A editora da Revista Bula, Tainá Corrêa, ressaltou que “saiu do encontro com mais perguntas, mais vontade de ler e escrever, e um profundo sentimento de pertencimento.”
Para ela, “participar do Simpósio Vozes Femininas foi uma experiência profundamente significativa para mim. Em meio a tantas escritoras, pesquisadoras e leitoras que admiro, tive a oportunidade de refletir sobre as heranças literárias que nos atravessam e sobre o que ainda estamos construindo — com coragem, escuta e palavras.

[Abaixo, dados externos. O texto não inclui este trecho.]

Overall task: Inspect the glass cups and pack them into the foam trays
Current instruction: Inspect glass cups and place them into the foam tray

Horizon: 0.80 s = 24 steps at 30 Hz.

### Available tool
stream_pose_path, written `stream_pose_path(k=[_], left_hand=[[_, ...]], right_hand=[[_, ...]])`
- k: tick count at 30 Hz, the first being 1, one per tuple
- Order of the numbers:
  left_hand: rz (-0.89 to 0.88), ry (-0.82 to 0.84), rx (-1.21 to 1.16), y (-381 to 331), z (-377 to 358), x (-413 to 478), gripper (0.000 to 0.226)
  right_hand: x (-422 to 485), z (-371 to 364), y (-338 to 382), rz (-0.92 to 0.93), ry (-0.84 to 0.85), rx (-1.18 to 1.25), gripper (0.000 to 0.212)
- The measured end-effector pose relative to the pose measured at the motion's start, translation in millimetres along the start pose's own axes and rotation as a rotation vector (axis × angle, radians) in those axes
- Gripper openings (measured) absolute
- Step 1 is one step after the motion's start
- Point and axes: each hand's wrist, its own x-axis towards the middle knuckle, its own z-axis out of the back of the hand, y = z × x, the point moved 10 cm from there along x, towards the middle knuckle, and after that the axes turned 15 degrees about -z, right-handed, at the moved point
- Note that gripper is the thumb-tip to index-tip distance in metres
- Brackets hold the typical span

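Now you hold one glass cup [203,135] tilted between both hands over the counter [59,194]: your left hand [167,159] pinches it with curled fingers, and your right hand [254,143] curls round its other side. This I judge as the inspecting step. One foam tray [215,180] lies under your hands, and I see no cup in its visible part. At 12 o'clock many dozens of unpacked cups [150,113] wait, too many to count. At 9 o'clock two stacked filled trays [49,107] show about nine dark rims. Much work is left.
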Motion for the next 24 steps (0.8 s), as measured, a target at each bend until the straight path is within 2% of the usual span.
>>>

“Agradeço especialmente ao idealizador do projeto, Adalberto de Queiroz, pela generosidade do convite e pela potência do gesto de reunir vozes tão diversas e necessárias. Ao seu parceiro na realização, Ademir Luiz, meu reconhecimento pelo empenho e cuidado. E ao Sesc Goiás, que tornou o simpósio possível, minha gratidão por acolher a literatura feita por mulheres com tamanho comprometimento.”
O escritor Ademir Luiz, presidente da UBE/Go, fez um balanço positivo que bem resume a iniciativa: “Este evento movimentou o cenário cultural goiano, estando lotado em suas duas noites. Mostrou que existe interesse real por debates profundos sobre literatura e arte. Para além do aspecto intelectual, muitas pessoas se comoveram ao longo das falas dos convidados, acontecendo inclusive aplausos em cena aberta. Ações como essa engrandecem o Sesc e o fazem cumprir sua função de entidade promotora das artes e da cultura.”
*Adalberto de Queiroz é jornalista e poeta.